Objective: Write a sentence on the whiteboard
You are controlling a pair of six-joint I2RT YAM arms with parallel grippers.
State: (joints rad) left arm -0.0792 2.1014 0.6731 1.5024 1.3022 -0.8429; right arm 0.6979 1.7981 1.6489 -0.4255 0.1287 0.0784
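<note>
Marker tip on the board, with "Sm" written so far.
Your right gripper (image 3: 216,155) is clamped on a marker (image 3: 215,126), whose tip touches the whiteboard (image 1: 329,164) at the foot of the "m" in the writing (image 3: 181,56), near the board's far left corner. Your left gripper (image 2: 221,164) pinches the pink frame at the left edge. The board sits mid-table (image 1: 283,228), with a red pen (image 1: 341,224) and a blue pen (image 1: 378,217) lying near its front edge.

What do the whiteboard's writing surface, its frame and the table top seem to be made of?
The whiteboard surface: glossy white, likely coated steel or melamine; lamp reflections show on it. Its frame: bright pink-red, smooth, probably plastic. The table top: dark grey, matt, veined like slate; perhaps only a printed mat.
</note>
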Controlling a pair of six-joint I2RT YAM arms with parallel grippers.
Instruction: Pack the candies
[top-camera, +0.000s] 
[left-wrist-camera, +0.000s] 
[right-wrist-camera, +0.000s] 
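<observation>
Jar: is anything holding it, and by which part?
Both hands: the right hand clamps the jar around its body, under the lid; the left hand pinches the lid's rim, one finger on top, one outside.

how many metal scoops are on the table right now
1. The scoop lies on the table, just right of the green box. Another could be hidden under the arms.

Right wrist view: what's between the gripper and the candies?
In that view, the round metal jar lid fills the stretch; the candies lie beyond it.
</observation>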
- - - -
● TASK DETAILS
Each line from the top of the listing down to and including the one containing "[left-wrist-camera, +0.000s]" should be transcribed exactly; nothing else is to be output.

● RESPONSE TO THIS EXERCISE
Objective: Write a sentence on the whiteboard
You are controlling a pair of six-joint I2RT YAM arms with parallel grippers.
State: (joints rad) left arm -0.0792 2.1014 0.6731 1.5024 1.3022 -0.8429; right arm 0.6979 1.7981 1.6489 -0.4255 0.1287 0.0784
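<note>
Marker tip on the board, with "Sm" written so far.
Your right gripper (image 3: 216,155) is clamped on a marker (image 3: 215,126), whose tip touches the whiteboard (image 1: 329,164) at the foot of the "m" in the writing (image 3: 181,56), near the board's far left corner. Your left gripper (image 2: 221,164) pinches the pink frame at the left edge. The board sits mid-table (image 1: 283,228), with a red pen (image 1: 341,224) and a blue pen (image 1: 378,217) lying near its front edge.

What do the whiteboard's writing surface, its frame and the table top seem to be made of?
The whiteboard surface: glossy white, likely coated steel or melamine; lamp reflections show on it. Its frame: bright pink-red, smooth, probably plastic. The table top: dark grey, matt, veined like slate; perhaps only a printed mat.
</note>
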Controlling a pair of six-joint I2RT YAM arms with parallel grippers.
Instruction: Pack the candies
[top-camera, +0.000s] 
[left-wrist-camera, +0.000s] 

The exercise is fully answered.